Excerpts from a dataset:
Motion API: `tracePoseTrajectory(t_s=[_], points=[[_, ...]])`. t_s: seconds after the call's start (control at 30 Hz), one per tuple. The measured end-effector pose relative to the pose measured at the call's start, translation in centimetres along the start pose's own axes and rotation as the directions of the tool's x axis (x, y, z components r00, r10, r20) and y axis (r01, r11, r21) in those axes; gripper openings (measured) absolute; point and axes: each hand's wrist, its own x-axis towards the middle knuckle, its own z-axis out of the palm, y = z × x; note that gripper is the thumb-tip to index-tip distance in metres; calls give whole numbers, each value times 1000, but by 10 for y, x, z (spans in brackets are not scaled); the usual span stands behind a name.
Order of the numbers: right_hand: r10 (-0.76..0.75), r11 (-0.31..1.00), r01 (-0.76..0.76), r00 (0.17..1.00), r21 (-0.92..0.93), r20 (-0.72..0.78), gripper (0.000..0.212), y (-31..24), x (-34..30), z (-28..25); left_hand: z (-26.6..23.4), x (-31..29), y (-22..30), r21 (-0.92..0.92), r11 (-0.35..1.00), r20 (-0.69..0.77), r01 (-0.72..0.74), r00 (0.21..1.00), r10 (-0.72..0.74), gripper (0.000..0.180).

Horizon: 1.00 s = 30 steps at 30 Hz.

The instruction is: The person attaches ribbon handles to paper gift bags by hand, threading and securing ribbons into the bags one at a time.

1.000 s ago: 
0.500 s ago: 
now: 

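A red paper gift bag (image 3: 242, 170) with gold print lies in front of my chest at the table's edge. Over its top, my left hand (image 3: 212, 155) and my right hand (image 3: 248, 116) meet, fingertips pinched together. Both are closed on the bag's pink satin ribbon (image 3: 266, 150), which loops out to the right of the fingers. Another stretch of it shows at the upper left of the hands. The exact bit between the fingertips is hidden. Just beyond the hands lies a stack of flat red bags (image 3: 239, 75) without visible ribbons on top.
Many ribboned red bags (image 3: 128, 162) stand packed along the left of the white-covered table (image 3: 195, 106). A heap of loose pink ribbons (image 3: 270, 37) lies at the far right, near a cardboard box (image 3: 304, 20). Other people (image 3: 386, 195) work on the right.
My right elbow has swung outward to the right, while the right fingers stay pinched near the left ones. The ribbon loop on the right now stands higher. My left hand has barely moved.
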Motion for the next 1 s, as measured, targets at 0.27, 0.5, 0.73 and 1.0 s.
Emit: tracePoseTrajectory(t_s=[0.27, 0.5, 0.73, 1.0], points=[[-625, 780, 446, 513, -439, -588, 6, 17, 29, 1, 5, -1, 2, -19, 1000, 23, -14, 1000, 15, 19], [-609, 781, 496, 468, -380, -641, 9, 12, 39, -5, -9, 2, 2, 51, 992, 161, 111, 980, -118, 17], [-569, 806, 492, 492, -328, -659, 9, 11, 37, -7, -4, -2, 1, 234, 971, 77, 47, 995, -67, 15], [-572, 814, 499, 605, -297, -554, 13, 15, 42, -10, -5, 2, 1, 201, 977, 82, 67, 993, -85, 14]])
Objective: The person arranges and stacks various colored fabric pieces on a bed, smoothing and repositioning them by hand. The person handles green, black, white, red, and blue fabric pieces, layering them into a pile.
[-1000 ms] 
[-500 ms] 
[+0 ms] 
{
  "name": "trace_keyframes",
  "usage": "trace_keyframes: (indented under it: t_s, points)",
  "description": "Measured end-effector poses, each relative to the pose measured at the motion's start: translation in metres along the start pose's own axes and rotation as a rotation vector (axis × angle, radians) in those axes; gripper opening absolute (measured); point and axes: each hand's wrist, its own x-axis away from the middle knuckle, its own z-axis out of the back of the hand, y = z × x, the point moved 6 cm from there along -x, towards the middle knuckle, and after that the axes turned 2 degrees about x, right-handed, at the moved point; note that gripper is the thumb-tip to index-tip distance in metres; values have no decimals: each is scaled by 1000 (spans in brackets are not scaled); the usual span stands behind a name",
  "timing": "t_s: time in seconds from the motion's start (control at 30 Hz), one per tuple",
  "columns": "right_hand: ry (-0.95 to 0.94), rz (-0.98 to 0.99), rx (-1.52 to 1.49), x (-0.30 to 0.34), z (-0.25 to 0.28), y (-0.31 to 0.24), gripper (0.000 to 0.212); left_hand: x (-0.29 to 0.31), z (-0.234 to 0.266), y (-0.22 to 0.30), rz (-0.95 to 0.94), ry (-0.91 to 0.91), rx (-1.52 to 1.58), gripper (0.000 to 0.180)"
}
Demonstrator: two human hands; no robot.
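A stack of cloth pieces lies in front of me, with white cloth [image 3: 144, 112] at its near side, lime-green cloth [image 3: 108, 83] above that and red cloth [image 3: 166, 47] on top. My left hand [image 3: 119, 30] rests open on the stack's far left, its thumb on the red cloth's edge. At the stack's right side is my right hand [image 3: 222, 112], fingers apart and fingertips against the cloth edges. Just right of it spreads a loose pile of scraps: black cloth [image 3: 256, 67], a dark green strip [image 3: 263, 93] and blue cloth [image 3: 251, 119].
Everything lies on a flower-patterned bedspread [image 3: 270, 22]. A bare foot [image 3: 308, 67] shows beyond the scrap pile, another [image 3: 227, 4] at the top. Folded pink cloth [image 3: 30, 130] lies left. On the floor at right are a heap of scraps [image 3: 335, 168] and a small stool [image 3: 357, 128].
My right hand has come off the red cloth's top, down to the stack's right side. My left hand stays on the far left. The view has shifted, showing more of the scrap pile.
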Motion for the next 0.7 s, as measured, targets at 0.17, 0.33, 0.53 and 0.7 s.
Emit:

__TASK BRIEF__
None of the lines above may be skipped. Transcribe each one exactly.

__EXERCISE SOLUTION__
Motion API: `tracePoseTrajectory(t_s=[_], points=[[_, ...]])`. t_s: seconds after the call's start (control at 30 Hz), one per tuple. The measured end-effector pose relative to the pose measured at the call's start, translation in centimetres along the start pose's own axes and rotation as the directions of the tool's x axis (x, y, z components r00, r10, r20) and y axis (r01, r11, r21) in those axes; gripper openings (measured) absolute; point and axes: each hand's wrist, its own x-axis towards the middle knuckle, its own z-axis out of the palm, y = z × x; note that gripper is the thumb-tip to index-tip distance in metres; calls give whole numbers, each value times 1000, but by 10 for y, x, z (spans in brackets are not scaled); the usual span stands behind a name.
Order of the numbers: right_hand: r10 (-0.76..0.75), r11 (-0.31..1.00), r01 (-0.76..0.76), r00 (0.17..1.00), r21 (-0.92..0.93), r20 (-0.72..0.78), gripper (0.000..0.212), y (-31..24), x (-34..30), z (-28..25); left_hand: z (-26.6..23.4), x (-31..29), y (-22..30), r21 (-0.92..0.92), r11 (-0.35..1.00), r20 (-0.69..0.77), r01 (-0.72..0.74), r00 (0.21..1.00), r10 (-0.72..0.74), gripper (0.000..0.180).

Horizon: 1.00 s = 30 steps at 30 Hz.

The instruction is: The person attaches ribbon handles to paper gift bags by hand, threading and securing ribbons into the bags one at a time.

1.000 s ago: 
0.500 s ago: 
now: 

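A red paper gift bag (image 3: 242, 170) with gold print lies in front of my chest at the table's edge. Over its top, my left hand (image 3: 212, 155) and my right hand (image 3: 248, 116) meet, fingertips pinched together. Both are closed on the bag's pink satin ribbon (image 3: 266, 150), which loops out to the right of the fingers. Another stretch of it shows at the upper left of the hands. The exact bit between the fingertips is hidden. Just beyond the hands lies a stack of flat red bags (image 3: 239, 75) without visible ribbons on top.
Many ribboned red bags (image 3: 128, 162) stand packed along the left of the white-covered table (image 3: 195, 106). A heap of loose pink ribbons (image 3: 270, 37) lies at the far right, near a cardboard box (image 3: 304, 20). Other people (image 3: 386, 195) work on the right.
My right elbow has swung outward to the right, while the right fingers stay pinched near the left ones. The ribbon loop on the right now stands higher. My left hand has barely moved.
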Motion for the next 1 s, as measured, targets at 0.27, 0.5, 0.73 and 1.0 s.
Emit: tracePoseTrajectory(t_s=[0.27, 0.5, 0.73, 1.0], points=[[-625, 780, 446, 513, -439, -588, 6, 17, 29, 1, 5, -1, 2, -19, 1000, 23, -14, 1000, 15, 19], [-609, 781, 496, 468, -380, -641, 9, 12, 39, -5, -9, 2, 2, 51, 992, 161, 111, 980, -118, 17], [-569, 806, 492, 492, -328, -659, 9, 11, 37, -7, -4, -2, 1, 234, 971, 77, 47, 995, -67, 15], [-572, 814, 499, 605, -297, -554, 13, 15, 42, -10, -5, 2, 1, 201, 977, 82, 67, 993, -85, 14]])
Objective: The person arranges and stacks various colored fabric pieces on a bed, smoothing and repositioning them by hand. The person handles green, black, white, red, and blue fabric pieces, layering them into a pile.
[-1000 ms] 
[-500 ms] 
[+0 ms] 
{
  "name": "trace_keyframes",
  "usage": "trace_keyframes: (indented under it: t_s, points)",
  "description": "Measured end-effector poses, each relative to the pose measured at the motion's start: translation in metres along the start pose's own axes and rotation as a rotation vector (axis × angle, radians) in those axes; gripper opening absolute (measured); point and axes: each hand's wrist, its own x-axis away from the middle knuckle, its own z-axis out of the back of the hand, y = z × x, the point moved 6 cm from there along -x, towards the middle knuckle, and after that the axes turned 2 degrees about x, right-handed, at the moved point; note that gripper is the thumb-tip to index-tip distance in metres; values have no decimals: each is scaled by 1000 (spans in brackets are not scaled); the usual span stands behind a name",
  "timing": "t_s: time in seconds from the motion's start (control at 30 Hz), one per tuple",
  "columns": "right_hand: ry (-0.95 to 0.94), rz (-0.98 to 0.99), rx (-1.52 to 1.49), x (-0.30 to 0.34), z (-0.25 to 0.28), y (-0.31 to 0.24), gripper (0.000 to 0.212); left_hand: x (-0.29 to 0.31), z (-0.234 to 0.266), y (-0.22 to 0.30), rz (-0.95 to 0.94), ry (-0.91 to 0.91), rx (-1.52 to 1.58), gripper (0.000 to 0.180)"
}
Demonstrator: two human hands; no robot.
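A stack of cloth pieces lies in front of me, with white cloth [image 3: 144, 112] at its near side, lime-green cloth [image 3: 108, 83] above that and red cloth [image 3: 166, 47] on top. My left hand [image 3: 119, 30] rests open on the stack's far left, its thumb on the red cloth's edge. At the stack's right side is my right hand [image 3: 222, 112], fingers apart and fingertips against the cloth edges. Just right of it spreads a loose pile of scraps: black cloth [image 3: 256, 67], a dark green strip [image 3: 263, 93] and blue cloth [image 3: 251, 119].
Everything lies on a flower-patterned bedspread [image 3: 270, 22]. A bare foot [image 3: 308, 67] shows beyond the scrap pile, another [image 3: 227, 4] at the top. Folded pink cloth [image 3: 30, 130] lies left. On the floor at right are a heap of scraps [image 3: 335, 168] and a small stool [image 3: 357, 128].
My right hand has come off the red cloth's top, down to the stack's right side. My left hand stays on the far left. The view has shifted, showing more of the scrap pile.
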Motion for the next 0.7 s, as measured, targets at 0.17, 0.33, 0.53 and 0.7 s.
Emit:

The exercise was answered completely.